Pemerhati lingkungan di Indonesia Bachriadi (2020) berpendapat bahwa pembangunan berkelanjutan lebih baik dilihat sebagai konsep 'komposisi' atau 'naskah' politik yang menghasilkan berbagai 'repertories' atau 'adegan' dalam pertunjukan politik untuk menunjukkan kepedulian bersama global terhadap kelestarian lingkungan.

Jika saat ini agenda pembangunan (SDGs) digunakan sebagai konsep politik daripada komitmen nyata untuk melindungi lingkungan, pada akhirnya kondisi dunia akan tetap sama atau memburuk. Akibatnya, manusia akan menjadi lebih rentan dengan kemiskinan, kekurangan gizi, penyakit dan bencana alam dari kerusakan lingkungan. 

Hal ini memperkuat pertanyaan mengapa isu lingkungan akan tetap menjadi perbincangan tanpa tindakan nyata? karena kemungkinan besar maksud pertemuan negara-negara di tingkat internasional hanyalah panggung untuk menunjukkan kekuatan politik kolektif mereka atas sesuatu yang tidak terkait dengan lingkungan.

Memang tidak mudah untuk mengabaikan kepentingan politik antar negara demi kepentingan bersama.
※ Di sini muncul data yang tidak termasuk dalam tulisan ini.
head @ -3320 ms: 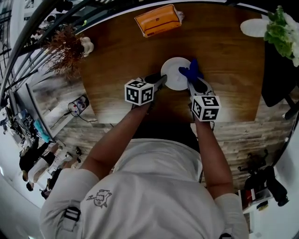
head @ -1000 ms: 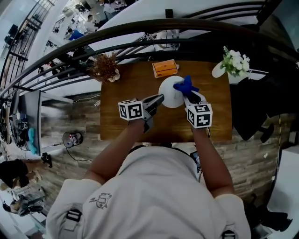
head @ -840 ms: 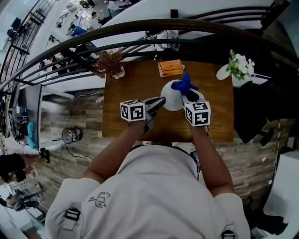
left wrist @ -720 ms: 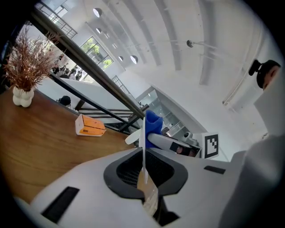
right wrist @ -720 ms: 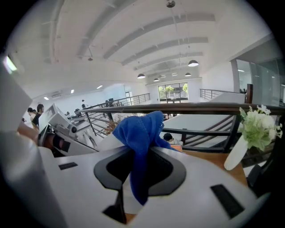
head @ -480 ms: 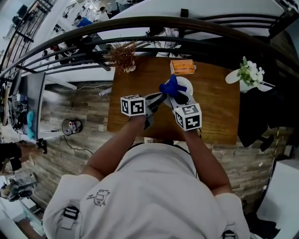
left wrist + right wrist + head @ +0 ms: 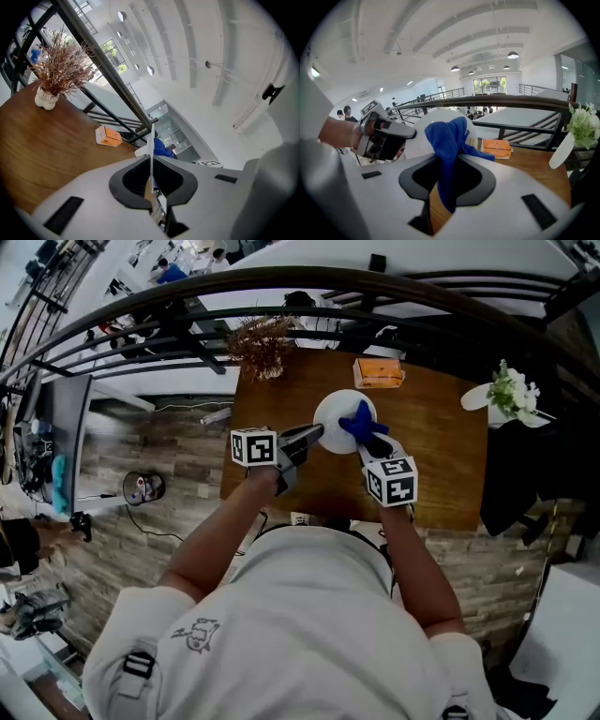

Dan jika kesadaran ini diabaikan, dampak ekonomi dan kerusakan lingkungan akan meningkat. Karena tujuan negara-negara hanya akan mengambil keuntungan dari masalah lingkungan dan hak asasi manusia.

Gagasan pembangunan berkelanjutan harus diikuti dengan komitmen untuk melindungi kehidupan generasi berikutnya dalam segala aspek. Harus ada keseimbangan antara pertumbuhan ekonomi dan konsep pembangunan. 

Komunitas internasional secara kolektif harus mengevaluasi langkah dalam menghadapi tantangan dalam melindungi lingkungan serta hak asasi manusia di negaranya masing-masing.

Oleh karena itu, pemenuhan Hak Asasi Manusia yang melindungi lingkungan memerlukan regulasi dan komitmen yang ketat dari setiap negara. Dan harus ada pengawasan selama proses kebijakan dilakukan. Sehingga kegiatan usaha atau aktivitas bisnis lainnya dapat diawasi sesuai dengan peraturan yang berlaku, serta tidak mengeksploitasi sumber daya alam atau mencemari lingkungan.